IFS appears to be a style of therapy that is having a bit of popularity right now, and I'm not sure it's all good. As part of my process to sort myself out lately, have consulted with a handful of therapists. There have been a couple that said they "play" with "personality parts" for people without DID.

A trauma therapist I saw a few times a few years ago asked that I name my emotions. I thought they meant "anger," "fear" and ect. No. They meant names like Sally or Joe. It was the third session. I have never used any other names than my own name. I said no, refused, explained I don't have other names. She pressed in. I asked her why I should used the names she was suggesting. She explained it was part of IFS, etc, and that she also really liked one of the names because it was her favorite niece's name. I never went back.

Not long after that, I signed up here, and my name is "justmehere" is because when I first signed up, I was fed up. It's justmehere. (It fits in many other ways too.)

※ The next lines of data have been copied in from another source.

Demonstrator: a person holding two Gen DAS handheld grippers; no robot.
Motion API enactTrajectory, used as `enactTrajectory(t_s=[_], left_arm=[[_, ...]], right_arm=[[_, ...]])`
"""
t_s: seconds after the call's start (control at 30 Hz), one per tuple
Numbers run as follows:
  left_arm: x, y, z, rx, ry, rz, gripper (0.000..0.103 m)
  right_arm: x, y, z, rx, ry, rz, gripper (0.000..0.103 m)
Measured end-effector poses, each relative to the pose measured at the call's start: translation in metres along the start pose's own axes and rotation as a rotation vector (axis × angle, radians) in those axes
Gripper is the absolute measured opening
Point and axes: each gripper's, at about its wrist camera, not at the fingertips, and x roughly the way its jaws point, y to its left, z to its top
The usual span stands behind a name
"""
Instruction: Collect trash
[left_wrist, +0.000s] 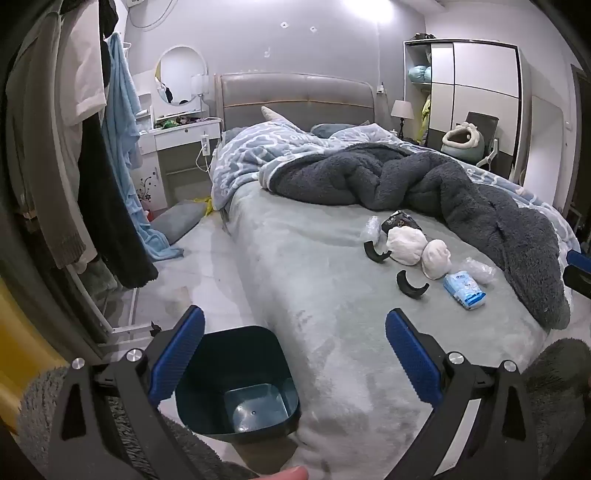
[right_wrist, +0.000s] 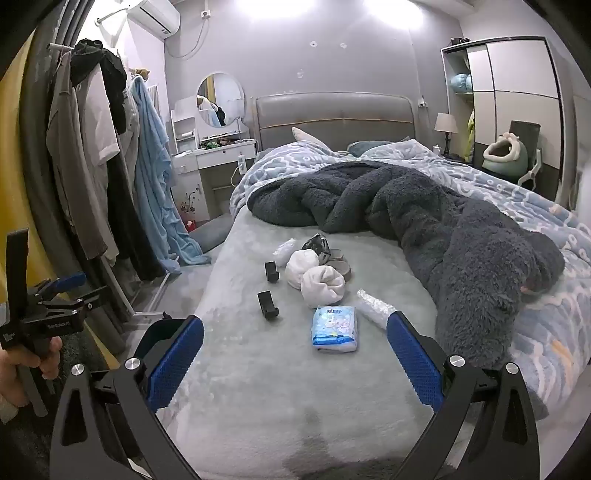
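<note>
On the bed: the trash lies in a loose cluster on the pale sheet of the bed, just short of the dark fleece blanket.
Nearest piece: tissue pack — flat on the sheet, ahead of the right tool and a little right of its centre line.
Pack's long axis: runs roughly away from the right tool, toward the headboard, its short end facing the tool.
Other pieces: two white wads, touching each other; a clear plastic wrap just beside the pack, long axis slanting toward the near right; a dark wrapper behind the wads; two black curved clips, apart from each other.
Bin: dark waste bin on the floor against the near corner of the bed, mouth up — directly under the left tool.
Nearer hand: the right tool, I judge; the left tool sits over the bin, well apart from the cluster.
Right tool: spread wide, nothing between its pads.
Left tool: spread wide, nothing gripped.
</note>
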Motion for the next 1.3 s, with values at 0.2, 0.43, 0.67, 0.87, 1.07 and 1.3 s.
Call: enactTrajectory(t_s=[0.2,0.43,0.67,0.87,1.07,1.3], left_arm=[[0.0001,-0.0004,-0.0004,0.001,0.0,0.003,0.1],[0.0002,-0.0006,-0.0002,0.003,0.001,0.0,0.1],[0.0001,0.0001,-0.0002,-0.001,0.002,-0.001,0.1],[0.0003,0.0001,-0.0002,0.0,0.002,-0.002,0.1],[0.0003,0.0003,0.0,-0.001,0.003,-0.003,0.1],[0.0002,0.0002,-0.0001,0.0,0.002,-0.002,0.1]], right_arm=[[0.0001,0.0005,0.0,0.004,-0.002,0.004,0.1],[0.0,0.0003,0.0001,-0.001,-0.002,0.002,0.1],[0.0009,0.001,-0.0002,-0.001,-0.002,0.001,0.1],[0.001,0.0021,-0.0005,-0.006,-0.001,-0.001,0.1],[0.0013,0.0018,-0.0006,-0.007,0.001,-0.002,0.1],[0.0019,0.0017,-0.0006,-0.008,0.001,-0.002,0.1]])
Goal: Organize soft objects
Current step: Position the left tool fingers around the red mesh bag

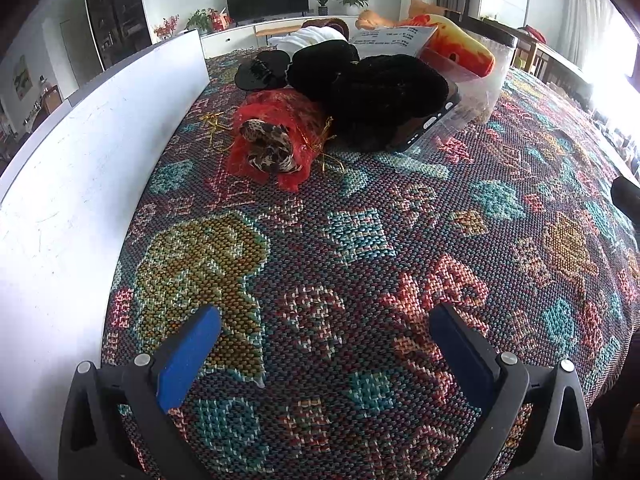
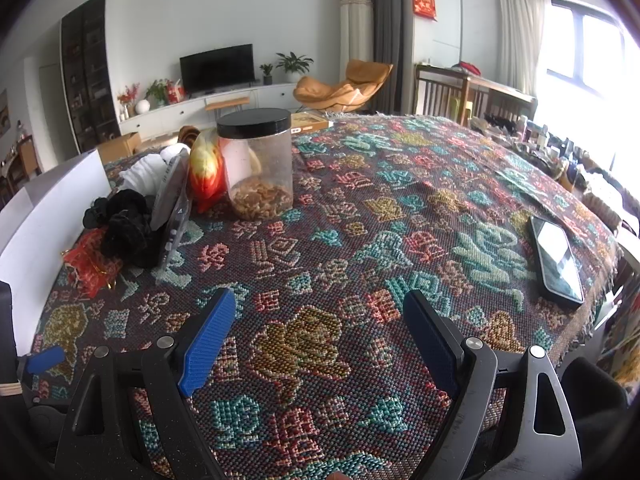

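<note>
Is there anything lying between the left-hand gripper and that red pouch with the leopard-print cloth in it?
Nothing visible does. The left gripper is open, and only bare patterned tablecloth lies between it and the red pouch. The black fabric pile sits behind and to the right of the pouch, and the white board runs along the left side.

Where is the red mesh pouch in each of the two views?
Left wrist view: the red mesh pouch lies upper centre-left, open end toward the camera, in front of the black fabric pile.
Right wrist view: it lies at the far left edge, near the white board.
Shared landmark: the white board.
</note>
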Available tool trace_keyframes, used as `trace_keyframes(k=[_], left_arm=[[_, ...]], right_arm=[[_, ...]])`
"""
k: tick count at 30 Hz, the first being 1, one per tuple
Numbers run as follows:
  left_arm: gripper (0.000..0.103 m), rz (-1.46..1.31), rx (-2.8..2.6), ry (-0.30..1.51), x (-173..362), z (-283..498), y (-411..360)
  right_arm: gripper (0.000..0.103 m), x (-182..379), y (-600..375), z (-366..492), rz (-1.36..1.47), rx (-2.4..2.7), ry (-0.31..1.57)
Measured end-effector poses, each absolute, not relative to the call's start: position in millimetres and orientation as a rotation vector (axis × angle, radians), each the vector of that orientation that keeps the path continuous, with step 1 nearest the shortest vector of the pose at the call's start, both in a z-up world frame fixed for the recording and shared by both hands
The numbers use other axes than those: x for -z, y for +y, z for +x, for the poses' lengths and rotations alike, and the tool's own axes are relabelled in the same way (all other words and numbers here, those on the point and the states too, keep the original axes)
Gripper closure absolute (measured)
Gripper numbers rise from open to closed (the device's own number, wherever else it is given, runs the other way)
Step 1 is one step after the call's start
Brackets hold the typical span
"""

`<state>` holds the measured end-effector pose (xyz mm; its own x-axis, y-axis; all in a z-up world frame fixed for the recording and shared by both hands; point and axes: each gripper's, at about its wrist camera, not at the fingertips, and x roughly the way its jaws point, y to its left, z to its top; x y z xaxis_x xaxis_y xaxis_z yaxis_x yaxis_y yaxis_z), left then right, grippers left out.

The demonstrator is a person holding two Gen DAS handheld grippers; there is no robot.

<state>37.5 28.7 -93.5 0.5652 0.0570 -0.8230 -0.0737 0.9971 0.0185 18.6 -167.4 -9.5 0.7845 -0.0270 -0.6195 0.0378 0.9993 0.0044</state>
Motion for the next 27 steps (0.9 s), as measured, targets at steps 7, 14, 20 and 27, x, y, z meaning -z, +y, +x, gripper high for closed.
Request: trace_keyframes(k=[7, 14, 20, 27], left_arm=[[0.000, -0.018, -0.068, 0.977, 95, 43, 29], [0.000, -0.018, -0.066, 1.015, 92, 87, 33], [0.000, -0.017, -0.034, 0.985, 94, 120, 41], [0.000, -0.024, -0.031, 0.953, 94, 142, 49]], right_arm=[[0.015, 10, -168, 19, 0.019, 0.035, 0.671], [0.015, 13, -169, 20, 0.028, 0.036, 0.689], [0.015, 18, -170, 27, 0.031, 0.037, 0.732], [0.015, 52, -163, 59, 0.030, 0.016, 0.927]])
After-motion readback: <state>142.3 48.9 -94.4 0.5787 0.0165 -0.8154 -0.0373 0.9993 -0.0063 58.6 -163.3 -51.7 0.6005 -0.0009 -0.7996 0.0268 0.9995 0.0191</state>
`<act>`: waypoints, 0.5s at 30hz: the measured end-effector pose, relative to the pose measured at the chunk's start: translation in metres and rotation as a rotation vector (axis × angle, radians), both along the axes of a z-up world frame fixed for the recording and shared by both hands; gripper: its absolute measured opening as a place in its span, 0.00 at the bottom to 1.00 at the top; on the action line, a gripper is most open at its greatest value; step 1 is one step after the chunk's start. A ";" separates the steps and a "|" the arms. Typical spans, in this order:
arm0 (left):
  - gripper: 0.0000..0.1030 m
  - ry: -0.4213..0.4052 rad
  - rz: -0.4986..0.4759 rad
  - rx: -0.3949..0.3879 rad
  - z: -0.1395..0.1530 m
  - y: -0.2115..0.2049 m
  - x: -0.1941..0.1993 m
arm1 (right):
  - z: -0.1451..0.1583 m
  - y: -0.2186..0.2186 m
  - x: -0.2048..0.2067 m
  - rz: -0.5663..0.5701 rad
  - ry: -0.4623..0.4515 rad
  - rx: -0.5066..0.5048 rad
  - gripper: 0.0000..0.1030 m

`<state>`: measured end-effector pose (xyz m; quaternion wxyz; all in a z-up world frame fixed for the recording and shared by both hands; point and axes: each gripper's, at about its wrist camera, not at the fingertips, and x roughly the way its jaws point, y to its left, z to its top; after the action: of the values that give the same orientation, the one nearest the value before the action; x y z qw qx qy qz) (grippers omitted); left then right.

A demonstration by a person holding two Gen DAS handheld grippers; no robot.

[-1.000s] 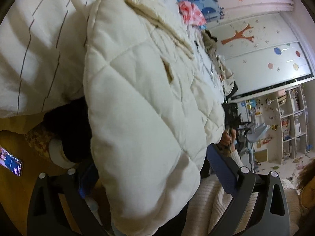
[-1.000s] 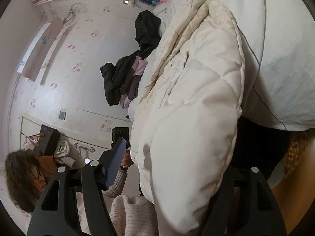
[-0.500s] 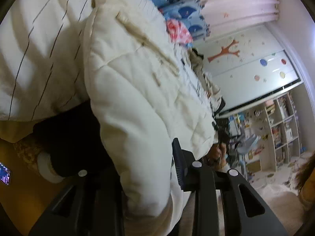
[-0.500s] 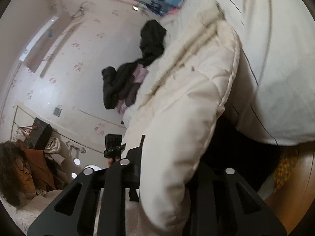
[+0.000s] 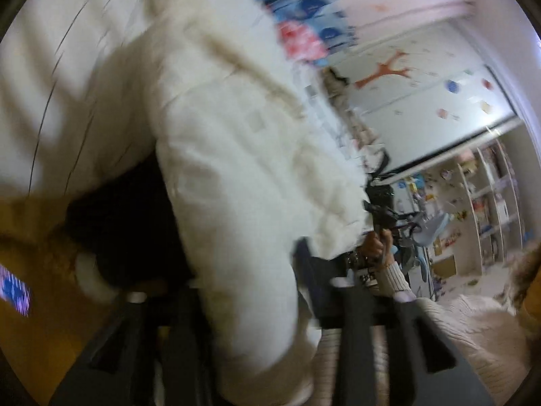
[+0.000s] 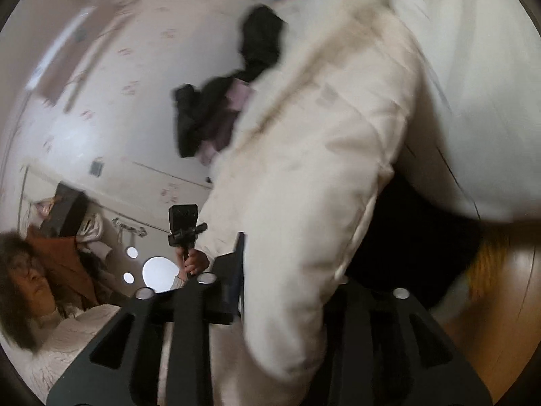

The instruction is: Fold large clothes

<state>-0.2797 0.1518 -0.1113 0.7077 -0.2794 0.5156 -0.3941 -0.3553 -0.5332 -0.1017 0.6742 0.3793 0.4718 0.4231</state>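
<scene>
White bedding (image 5: 67, 77) with thin dark lines fills the far left of the left wrist view and the far right of the right wrist view (image 6: 490, 84); it belongs to a bed. On it lies a cream quilted jacket (image 5: 236, 176), and the near end of the jacket hangs over the bed edge, towards both cameras (image 6: 321, 186). Under this edge there is a dark shadow, and below it a brown wooden floor (image 5: 30, 321).

The left claw (image 5: 250, 308) has the hanging jacket end between its two black fingers (image 5: 189, 331). Its jaws are opening, and because of blur I cannot tell if the pads press the cloth. The right claw (image 6: 277, 304) has the other part of the jacket end between its fingers (image 6: 189, 321); its jaws are opening too, and whether the pads press is also not clear.

Far on the bed, a heap of dark clothes (image 6: 216, 101) lies beyond the jacket. A white wall with an orange tree sticker (image 5: 385, 67) stands at the far right of the left view, with shelves (image 5: 487, 209) below it. A person in a light knitted sweater (image 6: 74, 345) is at the near left of the right view.
</scene>
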 end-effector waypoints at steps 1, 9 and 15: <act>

Another therapist, after some time working together, also asked I do the same thing. They also assured me I didn't have DID. They still wanted names. They proceeded to also suggest that I name myself after a TV show character that has a number for a name. They proceeded to describe the character of the show that I had never seen. I told her, "No. I will not call myself that name or any other name than my legal name." She didn't let it go. Several sessions in a row, she pushed for me to call myself a number as a proper now like the character in the show. She had other suggestions too. She kept using them until I was in tears and left the session telling her that I wondered if this a little bit like what deadnaming feels like for others. She stopped, didn't go there again, and I eventually quit that therapist as well.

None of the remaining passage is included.